Reputation is important, and men live and die by their reputations. Indeed, holding ones family up is quite important. In economic terms, barter is, outside deals with the Authority, the order of the day. It's basically an unregulated free economy. It is also a remarkably tolerant and integrated one. Mannie is mixed race, and in a later event when he goes to Earth this is contrasted with the more intolerant culture of the North American Directorate, especially in Kentucky. It's a chance for commentary on events of the time, and shows itself off as pretty progressive.

The dialect of the Loonies is also delightful to read. They have numerous loan words from Russian and Chinese, and these are liberally sprinkled in adding a great flavor to the people. It takes some eking out, but once you catch on it is amazing to read!

But of course this being a novel of revolution, politics is pretty front and center. Compared to a more preachy novel like Starship Troopers, this one is fairly tame in expanding on Heinlein's political thought. Here we have an attempt at building an new, almost stateless, society. The politics in the book are very much built around the ideas espoused by Professor de la Paz. In the modern day, the story is somewhat understood as the tale of a libertarian revolution. Interestingly, the story itself precedes the common understanding of modern libertarianism, and the Professor calls himself a "Rational Anarchist" when describing his political theory. It can be best summed up with two quotes:

A rational anarchist believes that concepts such as "state" and "society" and "government" have no existence save as physically exemplified in the acts of self-responsible individuals.

And

I will accept any rules that you feel necessary to your freedom.

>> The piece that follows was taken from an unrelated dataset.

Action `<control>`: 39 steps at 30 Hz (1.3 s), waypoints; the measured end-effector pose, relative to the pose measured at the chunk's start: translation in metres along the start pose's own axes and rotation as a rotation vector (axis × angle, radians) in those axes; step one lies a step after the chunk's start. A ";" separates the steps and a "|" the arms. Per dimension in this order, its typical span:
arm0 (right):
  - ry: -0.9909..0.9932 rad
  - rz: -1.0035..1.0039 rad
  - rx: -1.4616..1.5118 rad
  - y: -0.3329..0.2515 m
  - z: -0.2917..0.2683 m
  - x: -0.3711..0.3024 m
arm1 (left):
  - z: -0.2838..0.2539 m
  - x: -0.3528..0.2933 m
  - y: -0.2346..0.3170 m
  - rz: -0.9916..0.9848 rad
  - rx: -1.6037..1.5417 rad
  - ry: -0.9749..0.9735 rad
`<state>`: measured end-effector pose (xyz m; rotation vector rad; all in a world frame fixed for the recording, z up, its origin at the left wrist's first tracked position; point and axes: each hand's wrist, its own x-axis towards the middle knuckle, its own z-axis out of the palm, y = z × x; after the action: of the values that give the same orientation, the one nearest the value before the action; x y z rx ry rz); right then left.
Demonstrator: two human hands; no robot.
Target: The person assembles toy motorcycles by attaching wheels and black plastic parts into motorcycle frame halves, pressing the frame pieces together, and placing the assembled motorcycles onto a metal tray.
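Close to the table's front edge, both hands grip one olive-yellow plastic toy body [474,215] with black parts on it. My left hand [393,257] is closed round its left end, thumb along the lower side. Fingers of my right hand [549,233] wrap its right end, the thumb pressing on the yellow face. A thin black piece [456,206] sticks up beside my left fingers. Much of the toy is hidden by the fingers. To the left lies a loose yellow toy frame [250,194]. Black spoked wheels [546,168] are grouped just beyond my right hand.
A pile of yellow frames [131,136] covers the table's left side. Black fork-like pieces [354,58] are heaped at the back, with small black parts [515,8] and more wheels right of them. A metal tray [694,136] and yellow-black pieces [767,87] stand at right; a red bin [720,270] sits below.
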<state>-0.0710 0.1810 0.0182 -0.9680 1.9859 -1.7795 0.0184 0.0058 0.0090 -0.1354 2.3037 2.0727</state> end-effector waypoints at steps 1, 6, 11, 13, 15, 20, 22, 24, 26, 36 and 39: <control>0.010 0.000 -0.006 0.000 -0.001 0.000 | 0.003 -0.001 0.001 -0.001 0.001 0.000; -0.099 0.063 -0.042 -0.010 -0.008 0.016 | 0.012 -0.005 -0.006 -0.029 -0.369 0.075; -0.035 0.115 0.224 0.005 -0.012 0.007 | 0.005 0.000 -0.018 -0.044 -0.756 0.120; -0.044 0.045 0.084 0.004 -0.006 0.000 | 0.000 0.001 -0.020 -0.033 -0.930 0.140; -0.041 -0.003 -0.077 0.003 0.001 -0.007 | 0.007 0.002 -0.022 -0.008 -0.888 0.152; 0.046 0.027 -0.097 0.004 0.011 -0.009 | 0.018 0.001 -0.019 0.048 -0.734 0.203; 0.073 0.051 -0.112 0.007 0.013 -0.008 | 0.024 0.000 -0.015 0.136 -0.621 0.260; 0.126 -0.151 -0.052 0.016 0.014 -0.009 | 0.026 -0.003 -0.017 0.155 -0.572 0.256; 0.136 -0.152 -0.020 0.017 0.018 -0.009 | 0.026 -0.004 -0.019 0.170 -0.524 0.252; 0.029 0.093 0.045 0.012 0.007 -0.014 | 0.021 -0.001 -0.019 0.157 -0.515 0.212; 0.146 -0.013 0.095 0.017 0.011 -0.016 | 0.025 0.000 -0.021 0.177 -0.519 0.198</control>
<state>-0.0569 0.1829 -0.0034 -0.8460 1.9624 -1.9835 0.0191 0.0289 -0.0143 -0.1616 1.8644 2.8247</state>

I am free, no matter what rules surround me. If I find them tolerable, I tolerate them; if I find them too obnoxious, I break them. I am free because I know that I alone am morally responsible for everything I do.

These ideas hew very close to libertarian socialist philosophy (especially radical ideas of minarchism where the state is hardly needed) and in that vein the story is interpreted through numerous different philosophies as representing their ideals. However, anarchy and libertarianism can be a slippery subject. The story itself probably can have its politics boiled down to the acronym TANSTAAFL. There ain't no such thing as a free lunch. Though sometimes erroneously credited to Heinlein, it is a phrase dating back to the 1930s. This can roughly be translated down to, nothing comes for free, or there's always a hidden cost. Which is always going to be a good way to describe revolution.

But these hardly distract from the story. The revolution of course is not bloodless or simple, and it really does turn around in numerous surprising ways. It managed to surprise me a few years later how much I had forgotten about the intrigues of the revolution and the delicate and difficult decisions being made in the messier parts. (Indeed one interesting sub-plot revolves around keeping an eye on Terran scientists so they don't send a message back to Earth). These little details really sucked me into the book, and made rereading it so much more enjoyable.

Despite being written in 1966, three years before the first man would walk on the moon in 1969, it gets a remarkable number of things right. The cities are built underground in caverns to protect them from meteor strikes, the microgravity requires a certain way of walking and landing and communicating on the moon is done through hard landlines between the different settlements. The strain of living in low gravity and then experiencing Earth's higher gravity is also explored quite well. Though he did get some things wrong as science marched on, it managed to be remarkably prescient about many modern theories of living permanently on the moon.

Adding all this into the human element, the people who make up our main cast and supporting cast and the eventual love they come to have for each other, makes the revolution completely heart wrenching in its aftermath. I won't spoil any details, but it doesn't give our characters everything they might have wanted.

It is deservedly known as a science fiction classic. I would honestly recommend this to anyone who loves good science fiction, for it manages to tell an amazing story in a now very familiar location. If you've never read this book before, go pick it up and enjoy it!